Arrêt capital, verdict ajourné

Hockey

Martin Buxant

Publié le

EDEGEM Vous la mettriez où cette statue de Benoît De Saedeleer, le portier anversois? Plutôt du côté du Clubhouse ou bien près du terrain? Car c'est bien lui qui, en arrêtant un stroke de François De Saedeleer à la 61e minute, permet à son club de rester dans la course aux play-off jusqu'à l'ultime journée de la saison régulière.

Retour sur un match ouvert où l'expérience des Edegemois aura eu raison de la fougue des Brabançons. Déforcés par les absences de Maxime Luycx (trois cartes jaunes) et de Xavier De Greve (maux de dos), les Canards se présentaient à Anvers en boitillant. Le match débutait sur un tempo correct, la balle circulait bien de part et d'autre malgré quelques imprécisions techniques. Le Bee, toutefois, prenait lentement l'ascendant sur son adversaire.

Après avoir touché le montant une fois et s'être heurté à un - toujours efficace - C. De Greve, les Mauves ouvraient la marque sur pc à la 16e (1-0) grâce à William Pecher. La défense waterlootoise flottait mais repoussait les assauts anversois, vaille que vaille et atteignait la pause sur ce score.

A la reprise F. De Saedeleer ramenait la parité en envoyant une fusée dans la cage anversoise sur pc (36e, 1-1). Mais la joie des Brabançons était de courte durée puisque Pecher (encore lui) redonnait l'avantage à ses couleurs sur pc deux minutes plus tard (2-1).

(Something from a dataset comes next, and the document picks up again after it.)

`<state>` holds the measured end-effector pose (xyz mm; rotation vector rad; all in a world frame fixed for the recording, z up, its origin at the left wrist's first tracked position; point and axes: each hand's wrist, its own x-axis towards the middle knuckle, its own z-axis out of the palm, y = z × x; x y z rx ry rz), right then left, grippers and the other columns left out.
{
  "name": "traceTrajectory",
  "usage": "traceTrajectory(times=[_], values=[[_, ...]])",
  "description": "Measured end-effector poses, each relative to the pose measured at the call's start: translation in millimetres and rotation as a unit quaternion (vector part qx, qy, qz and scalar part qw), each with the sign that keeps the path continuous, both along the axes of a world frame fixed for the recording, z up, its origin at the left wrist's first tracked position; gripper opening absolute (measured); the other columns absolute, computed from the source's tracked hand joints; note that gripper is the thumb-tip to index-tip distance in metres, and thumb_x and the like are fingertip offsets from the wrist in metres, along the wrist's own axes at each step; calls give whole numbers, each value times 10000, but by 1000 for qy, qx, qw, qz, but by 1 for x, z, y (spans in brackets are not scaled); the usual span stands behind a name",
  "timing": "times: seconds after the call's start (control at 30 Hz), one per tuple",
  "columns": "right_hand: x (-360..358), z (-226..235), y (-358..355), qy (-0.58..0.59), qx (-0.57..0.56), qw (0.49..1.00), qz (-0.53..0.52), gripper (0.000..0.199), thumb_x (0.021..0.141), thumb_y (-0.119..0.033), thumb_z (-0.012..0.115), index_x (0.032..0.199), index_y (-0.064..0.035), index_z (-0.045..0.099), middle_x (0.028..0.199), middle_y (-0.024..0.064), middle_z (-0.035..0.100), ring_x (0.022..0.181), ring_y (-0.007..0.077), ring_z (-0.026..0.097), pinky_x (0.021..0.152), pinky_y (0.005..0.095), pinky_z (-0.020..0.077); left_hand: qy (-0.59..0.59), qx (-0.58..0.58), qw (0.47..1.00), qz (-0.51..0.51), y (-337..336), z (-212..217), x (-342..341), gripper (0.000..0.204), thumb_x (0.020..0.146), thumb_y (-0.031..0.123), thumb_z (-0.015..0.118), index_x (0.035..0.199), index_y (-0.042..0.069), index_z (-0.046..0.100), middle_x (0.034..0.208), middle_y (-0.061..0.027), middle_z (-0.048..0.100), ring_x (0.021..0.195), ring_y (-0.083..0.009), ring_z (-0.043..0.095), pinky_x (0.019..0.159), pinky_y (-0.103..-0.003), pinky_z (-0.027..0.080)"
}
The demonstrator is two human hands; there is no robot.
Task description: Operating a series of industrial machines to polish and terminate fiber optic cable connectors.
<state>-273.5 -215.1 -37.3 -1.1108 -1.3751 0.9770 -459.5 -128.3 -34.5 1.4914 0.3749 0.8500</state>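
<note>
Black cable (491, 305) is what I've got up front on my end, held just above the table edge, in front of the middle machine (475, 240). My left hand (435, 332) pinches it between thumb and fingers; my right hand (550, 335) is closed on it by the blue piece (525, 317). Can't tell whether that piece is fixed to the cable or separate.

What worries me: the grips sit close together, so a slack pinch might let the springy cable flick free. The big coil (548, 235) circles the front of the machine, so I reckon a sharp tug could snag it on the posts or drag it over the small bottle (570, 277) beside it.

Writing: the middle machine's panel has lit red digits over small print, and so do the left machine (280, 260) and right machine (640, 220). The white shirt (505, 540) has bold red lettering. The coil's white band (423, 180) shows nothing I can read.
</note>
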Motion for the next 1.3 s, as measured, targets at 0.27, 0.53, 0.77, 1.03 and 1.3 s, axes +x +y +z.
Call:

Dès lors le Bee se contentait de gérer sa courte avance et de briser les assauts des Van Hove and Co qui tentaient désespérément de perforer une défense bien en place.

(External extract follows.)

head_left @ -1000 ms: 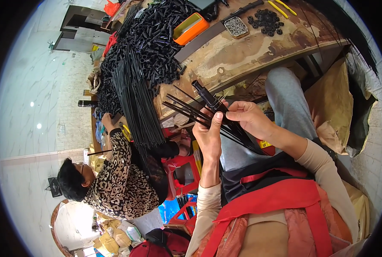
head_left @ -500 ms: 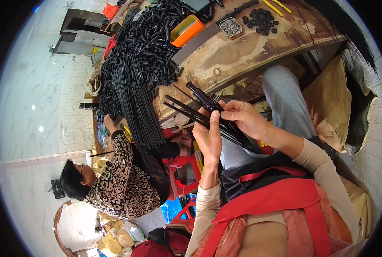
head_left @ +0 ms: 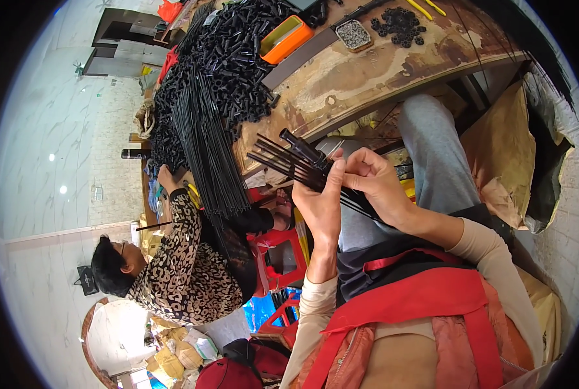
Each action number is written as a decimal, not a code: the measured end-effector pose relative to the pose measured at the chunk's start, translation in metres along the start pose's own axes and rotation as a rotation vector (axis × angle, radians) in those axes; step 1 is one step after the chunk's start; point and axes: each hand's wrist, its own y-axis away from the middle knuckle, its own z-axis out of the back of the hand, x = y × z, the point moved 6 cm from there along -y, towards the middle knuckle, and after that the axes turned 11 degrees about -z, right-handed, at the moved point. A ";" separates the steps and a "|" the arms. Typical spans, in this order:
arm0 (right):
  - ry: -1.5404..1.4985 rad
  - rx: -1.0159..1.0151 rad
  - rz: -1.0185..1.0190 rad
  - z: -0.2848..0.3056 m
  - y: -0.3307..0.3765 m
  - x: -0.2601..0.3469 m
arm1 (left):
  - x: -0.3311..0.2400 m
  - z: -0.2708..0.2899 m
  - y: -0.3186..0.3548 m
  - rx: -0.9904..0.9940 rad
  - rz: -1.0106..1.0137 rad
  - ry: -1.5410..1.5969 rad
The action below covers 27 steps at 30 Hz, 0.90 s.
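My left hand (head_left: 320, 206) is closed around a bundle of thin black rods (head_left: 279, 161) and a short, thicker black tube (head_left: 300, 145). The rods fan out at the far left end, and their other ends run back under my right hand over my lap. With bent fingers, my right hand (head_left: 379, 188) pinches close to the tube's near end, beside the left thumb. What sits between those fingertips is hidden. A thin, shiny sliver shows by the left fingertips; its kind is too small to tell.
Across the wooden table (head_left: 341, 91) lie a heap of short black tubes (head_left: 231, 58), long black rods (head_left: 208, 155), an orange box (head_left: 286, 40), a tray of small metal parts (head_left: 354, 35) and black rings (head_left: 399, 27). A co-worker (head_left: 185, 259) sits left, near a red stool (head_left: 279, 253).
The right hand's fingers have curled and drawn slightly back from the tube. The bundle and tube have shifted a little in my left hand, and the view has moved slightly.
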 end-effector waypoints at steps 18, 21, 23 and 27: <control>-0.243 0.164 -0.262 0.014 -0.017 -0.016 | -0.002 0.001 -0.002 0.057 0.057 0.121; -0.252 0.205 -0.281 0.016 -0.020 -0.020 | -0.008 -0.001 0.002 -0.037 0.061 -0.007; -0.219 0.201 -0.206 0.014 -0.016 -0.016 | -0.008 -0.001 0.001 -0.023 0.047 -0.004; -0.020 0.065 0.014 0.009 -0.006 -0.005 | 0.001 -0.002 -0.004 0.045 0.093 0.178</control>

Et puis, lorsqu'à la 61e, l'arbitre (G. Uyttenhove) accordait un stroke aux Waterlootois pour «obstruction volontaire sur le stick de l'adversaire», on se dit qu'ils la tiennent leur égalisation, les gars du Wadu. Et par là même leur accession en play-off. Duel de De Saedeleer donc. François s'avance, place la balle ras du sol sur la gauche de Benoît qui plonge du bon côté et sauve la mise à son équipe. Un arrêt capital qui fait tomber les trois points de la victoire dans l'escarcelle anversoise.

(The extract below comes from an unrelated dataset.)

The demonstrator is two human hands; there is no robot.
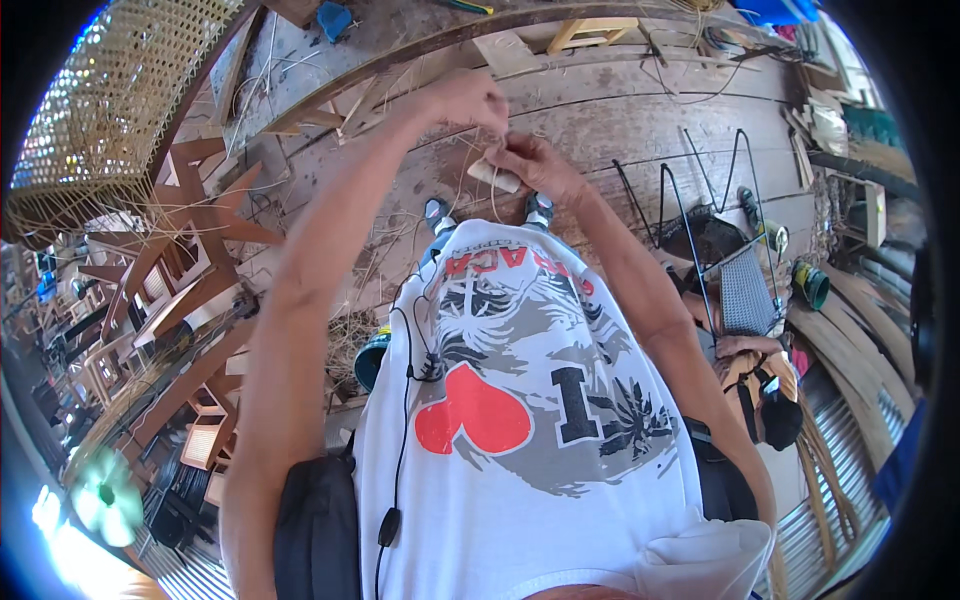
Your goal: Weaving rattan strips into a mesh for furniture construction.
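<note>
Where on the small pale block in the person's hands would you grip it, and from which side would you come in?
Grip the pale block at its bare near-left end, coming from the person's left. The right hand already covers its far-right end, and the left hand pinches thin strands just above it, so the lower-left stretch looks the freest, probably pinched across its short width.

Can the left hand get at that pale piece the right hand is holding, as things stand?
Probably yes. The left hand is raised right beside the right hand, which holds the pale piece in front of the body. Only thin strands run between them; nothing solid blocks the short gap.
</note>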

Patrick Goldberg, le manager du Beerschot, confiait après coup: «C'est clair que nous avons eu des occasions mais nous avons raté le coche à plusieurs reprises. Nous n'avons pas su tuer le match. Et mal nous en a pris parce qu'on a eu vraiment chaud! Quelle chance, se frottait-il les mains. Bon maintenant, je pense qu'on peut remercier Benoît, notre gardien qui nous sauve la mise. En face, le Waterloo Ducks, ils sont jeunes mais ils jouent très bien, nous avons joué la carte de l'expérience.»